=== Section Start ===
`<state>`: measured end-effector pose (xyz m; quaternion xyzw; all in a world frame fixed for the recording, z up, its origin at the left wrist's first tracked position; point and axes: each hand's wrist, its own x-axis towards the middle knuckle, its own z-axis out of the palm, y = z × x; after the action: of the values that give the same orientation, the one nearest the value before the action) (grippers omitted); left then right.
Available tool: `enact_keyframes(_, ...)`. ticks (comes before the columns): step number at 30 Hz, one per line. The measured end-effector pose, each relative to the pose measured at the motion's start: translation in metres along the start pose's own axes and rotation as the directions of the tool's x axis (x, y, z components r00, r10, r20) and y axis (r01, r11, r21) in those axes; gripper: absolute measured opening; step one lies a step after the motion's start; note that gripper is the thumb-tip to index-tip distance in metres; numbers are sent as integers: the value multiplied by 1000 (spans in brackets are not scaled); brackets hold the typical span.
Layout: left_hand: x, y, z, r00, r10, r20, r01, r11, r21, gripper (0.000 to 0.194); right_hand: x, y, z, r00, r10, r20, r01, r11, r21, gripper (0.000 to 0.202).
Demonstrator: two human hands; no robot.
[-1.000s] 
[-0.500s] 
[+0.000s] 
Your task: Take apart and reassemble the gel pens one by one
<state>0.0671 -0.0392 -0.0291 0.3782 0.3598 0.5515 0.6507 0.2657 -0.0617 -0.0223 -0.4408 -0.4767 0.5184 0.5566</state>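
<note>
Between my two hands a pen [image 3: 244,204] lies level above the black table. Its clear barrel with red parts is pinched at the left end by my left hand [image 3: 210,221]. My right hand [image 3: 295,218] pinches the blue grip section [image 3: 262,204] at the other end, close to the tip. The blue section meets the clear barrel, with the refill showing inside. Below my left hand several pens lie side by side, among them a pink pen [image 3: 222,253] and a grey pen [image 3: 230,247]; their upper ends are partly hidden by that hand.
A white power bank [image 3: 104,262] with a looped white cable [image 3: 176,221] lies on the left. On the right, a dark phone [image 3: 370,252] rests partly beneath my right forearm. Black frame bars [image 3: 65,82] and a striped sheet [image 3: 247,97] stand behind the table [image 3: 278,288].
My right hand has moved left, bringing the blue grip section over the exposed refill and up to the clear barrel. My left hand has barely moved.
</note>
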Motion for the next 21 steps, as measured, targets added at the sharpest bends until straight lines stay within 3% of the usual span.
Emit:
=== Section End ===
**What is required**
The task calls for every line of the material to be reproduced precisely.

**Response box**
`<state>`: measured end-effector pose (xyz m; quaternion xyzw; all in a world frame fixed for the recording, z up, its origin at the left wrist's first tracked position; point and axes: each hand's wrist, its own x-axis towards the middle knuckle, its own z-axis out of the palm, y = z × x; after the action: of the values that give the same orientation, the one nearest the value before the action) (grippers omitted); left then right.
Available tool: `enact_keyframes(_, ...)`. ticks (comes before the columns): step number at 30 Hz, one per line. The measured end-effector pose, each relative to the pose measured at the motion's start: translation in metres along the start pose's own axes and rotation as the directions of the tool's x axis (x, y, z components r00, r10, r20) and y axis (r01, r11, r21) in those axes; gripper: absolute measured opening; step one lies a step after the motion's start; note that gripper is the thumb-tip to index-tip distance in metres; numbers are sent as integers: the value multiplied by 1000 (spans in brackets are not scaled); brackets hold the typical span.
Layout: left_hand: x, y, z, r00, r10, r20, r01, r11, r21, gripper (0.000 to 0.194); right_hand: x, y, z, r00, r10, r20, r01, r11, r21, gripper (0.000 to 0.202).
Demonstrator: two human hands; no robot.
[-1.000s] 
[-0.500s] 
[+0.000s] 
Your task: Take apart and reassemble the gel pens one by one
<state>0.0671 -0.0392 -0.0291 0.3782 0.3598 0.5515 0.6507 0.2657 -0.0617 -0.0223 -0.4408 -0.4767 0.5184 0.5566</state>
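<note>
Between my two hands a pen [image 3: 244,204] lies level above the black table. Its clear barrel with red parts is pinched at the left end by my left hand [image 3: 210,221]. My right hand [image 3: 295,218] pinches the blue grip section [image 3: 262,204] at the other end, close to the tip. The blue section meets the clear barrel, with the refill showing inside. Below my left hand several pens lie side by side, among them a pink pen [image 3: 222,253] and a grey pen [image 3: 230,247]; their upper ends are partly hidden by that hand.
A white power bank [image 3: 104,262] with a looped white cable [image 3: 176,221] lies on the left. On the right, a dark phone [image 3: 370,252] rests partly beneath my right forearm. Black frame bars [image 3: 65,82] and a striped sheet [image 3: 247,97] stand behind the table [image 3: 278,288].
My right hand has moved left, bringing the blue grip section over the exposed refill and up to the clear barrel. My left hand has barely moved.
</note>
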Motion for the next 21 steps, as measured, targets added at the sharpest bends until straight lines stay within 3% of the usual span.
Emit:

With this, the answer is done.